Hayden Pedersen
- Full name: Hayden Lee Pedersen
- Date of birth: 4 June 1982 (age 42)
- Place of birth: Blenheim, New Zealand
- Height: 5 ft 9 in (175 cm)
- Weight: 176 lb (80 kg)

Rugby union career
- Position(s): Three-quarter

Provincial / State sides
- Years: Team / Apps / (Points)
- 2001–03: Marlborough / 26 / (115)
- 2004–05: Otago / 5 / (10)

Super Rugby
- Years: Team / Apps / (Points)
- 2003: Crusaders / 1 / (0)
- 2004–2005: Highlanders / 13 / (15)

= Hayden Pedersen =

New Zealand rugby union player (born 1982)

Hayden Lee Pedersen (born 4 June 1982) is a New Zealand former professional rugby union player.

==Biography==
Born in Blenheim, Pedersen is the step-brother of rugby player Kade Poki and was educated at Marlborough Boys' College, where he was a regular try-scorer in the first XV. He played his early senior rugby with Marlborough Red Devils.

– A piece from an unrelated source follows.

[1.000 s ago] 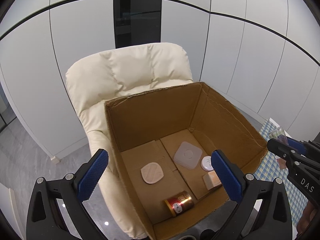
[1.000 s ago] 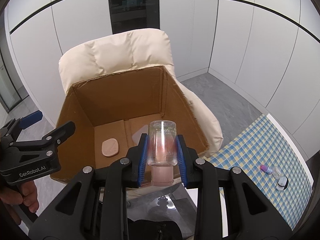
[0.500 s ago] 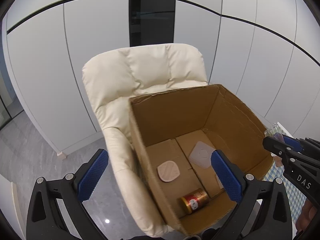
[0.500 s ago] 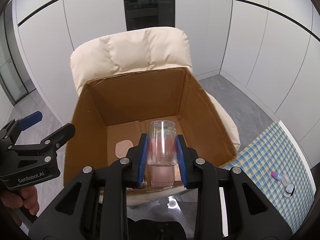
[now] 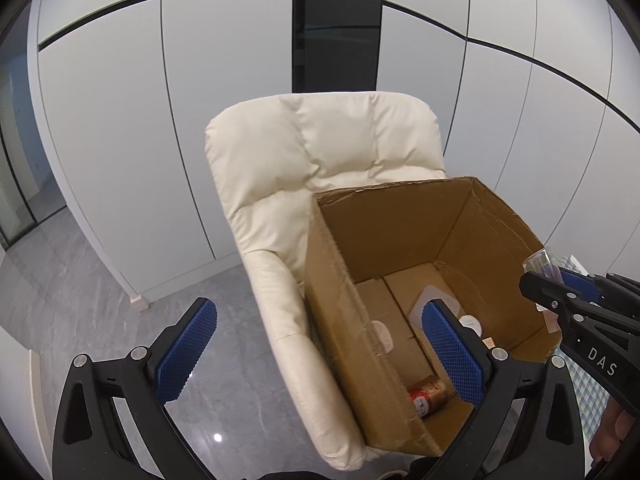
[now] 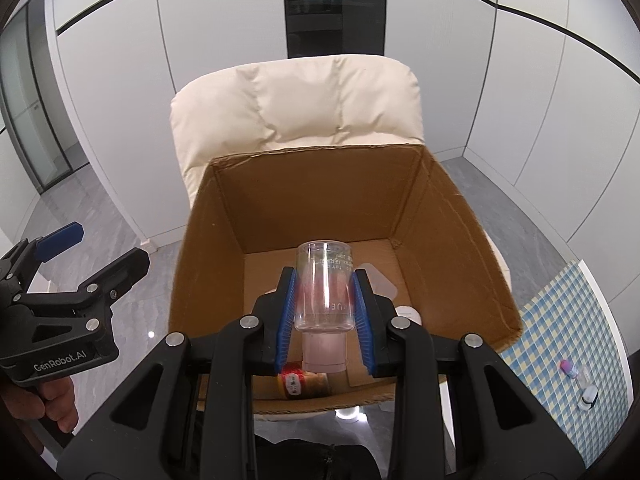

Pedersen, a three-quarter, was a NZ Colts representative and appeared once off the bench for the Crusaders in the 2003 Super 12 season, getting more game time after moving to the Highlanders. He toured Fiji with NZ Maori in 2005, then from 2006 to 2010 played his rugby in Italy, with Rugby Viadana, Overmach Parma and Gran Ducato Parma.

Relocating to Newcastle, Australia, Pedersen played and coached Waratah, before stepping away in 2015.